Wir waren wieder auf Sendung. Einmal im ZDF in der WISO-Dokumentation unter dem Titel
https://www.zdf.de/verbraucher/wiso/wein-mit-beigeschmack-die-tricks-der-wein-industrie-100.html
und in der in Bayern sehr populären Sendung »Quer« des Bayrischen Fernsehens: https://www.br.de/mediathek/video/reiner-wein-fraenkische-weinbauer-begehren-auf-av:6184536d296dd00009944139
Viele Zuschauer meldeten sich mit Fragen über Fragen; der Beweis, daß Wein viele Menschen interessiert, sie aber zu wenig über ihn und seine Produktion wissen.
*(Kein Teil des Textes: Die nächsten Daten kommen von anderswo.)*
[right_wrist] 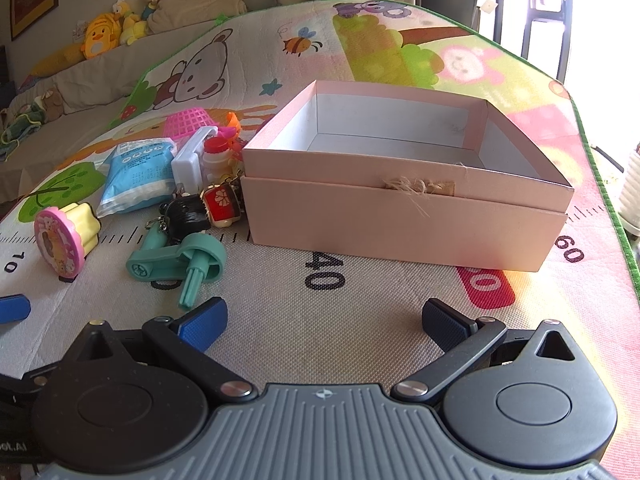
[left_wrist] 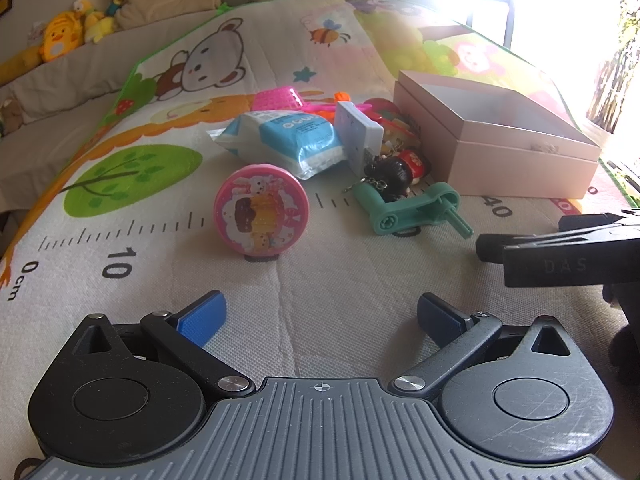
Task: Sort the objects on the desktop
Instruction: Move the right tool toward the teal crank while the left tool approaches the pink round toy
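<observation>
Nearest, the left gripper (left_wrist: pixel 322 320) hovers low over the printed play mat (left_wrist: pixel 340 280) with its blue-padded fingers spread wide and nothing between them. The right gripper (right_wrist: pixel 324 322) is likewise released and empty above the mat's near edge, where bare woven surface lies ahead of both. In the left wrist view, the right tool's black body at the right edge carries the raised letters "DAS".

A ruler strip printed along the mat reads "0cm", "10", "40" and "60".

Beyond it, the round pink cartoon-printed tub (left_wrist: pixel 261 215) lies on its side near the "10" mark. Beside it to the right sits the teal plastic crank handle (right_wrist: pixel 176 261), touching a black-haired doll keychain (right_wrist: pixel 188 212). Behind these lie a blue-and-white sachet (left_wrist: pixel 288 142), whose print is too small to read, a white wall socket (right_wrist: pixel 191 161) and a pink mesh scoop (left_wrist: pixel 280 98).

The open pink cardboard box (right_wrist: pixel 400 220) stands at the mat's right side behind the "40" mark, just beside the clutter, with room in front of it.
</observation>
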Tool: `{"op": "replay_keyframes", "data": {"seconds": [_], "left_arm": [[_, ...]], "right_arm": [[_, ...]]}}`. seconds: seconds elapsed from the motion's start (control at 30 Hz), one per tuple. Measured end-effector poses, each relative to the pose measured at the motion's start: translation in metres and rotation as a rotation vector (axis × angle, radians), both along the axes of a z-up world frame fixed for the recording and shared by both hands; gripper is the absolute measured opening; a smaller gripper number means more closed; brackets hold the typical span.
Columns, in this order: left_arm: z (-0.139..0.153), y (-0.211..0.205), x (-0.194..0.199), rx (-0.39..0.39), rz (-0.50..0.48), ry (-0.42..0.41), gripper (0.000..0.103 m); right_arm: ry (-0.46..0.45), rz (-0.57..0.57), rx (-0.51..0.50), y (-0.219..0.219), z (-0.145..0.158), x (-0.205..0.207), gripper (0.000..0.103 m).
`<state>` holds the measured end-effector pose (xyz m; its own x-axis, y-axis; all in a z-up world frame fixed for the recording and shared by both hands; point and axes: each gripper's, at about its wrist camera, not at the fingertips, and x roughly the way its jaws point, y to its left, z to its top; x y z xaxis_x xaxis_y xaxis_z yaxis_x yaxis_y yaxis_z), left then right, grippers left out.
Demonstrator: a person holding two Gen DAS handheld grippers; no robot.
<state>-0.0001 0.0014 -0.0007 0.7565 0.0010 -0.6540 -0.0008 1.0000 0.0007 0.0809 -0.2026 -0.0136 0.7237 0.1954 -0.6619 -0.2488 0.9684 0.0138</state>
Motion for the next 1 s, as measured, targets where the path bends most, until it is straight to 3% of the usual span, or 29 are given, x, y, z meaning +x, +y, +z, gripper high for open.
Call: {"op": "replay_keyframes", "data": {"seconds": [0.23, 0.67, 0.77, 1.0], "left_arm": [[-0.001, -0.006, 0.001, 0.006, -0.002, 0.010, 0.103], [0.007, -0.002, -0.005, -0.022, -0.024, 0.028, 0.103], [0.012, -0.001, -0.012, -0.010, -0.040, 0.013, 0.103], [0.026, 0.013, 0.003, 0.010, 0.023, -0.026, 0.103]], "right_arm": [[0.047, 0.034, -0.008, -0.012, 0.005, -0.028, 0.103], [0.054, 0.042, 0.014, -0.016, 0.006, -0.031, 0.103], [0.031, 0.038, 0.062, -0.024, 0.012, -0.037, 0.103], [-0.081, 0.007, 0.068, -0.027, 0.025, -0.045, 0.103]]}}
In den sozialen Medien schossen vor allem Winzer scharf, doch gingen ihre Schüsse ins Leere, weil wir nicht darauf reagierten, ihr Pulver war zu mager. Von offizieller Seite, den Verbänden, der Forschung und der Produktion, kam bis heute nichts. Unsere Argumente scheinen, von wissenschaftlicher Seite immer wieder durchleuchtet, offensichtlich nicht zu widerlegen.
Worum geht es?
Nicht alles, was wir zu sagen hatten, war in den Filmen zu sehen. Was vor allem damit zu tun hat, daß es uns auch und ganz besonders um den Einfluß der globalen Agrarchemie auf den Wein in seiner Gesamtheit geht. Dabei verdienen immer die Konzerne, die Lasten tragen immer die Natur und die Allgemeinheit. Die Gewinne werden privatisiert, die Kosten »demokratisiert«. Im Wein ist dies exemplarisch schmeckbar und damit transparent und verständlich zu machen.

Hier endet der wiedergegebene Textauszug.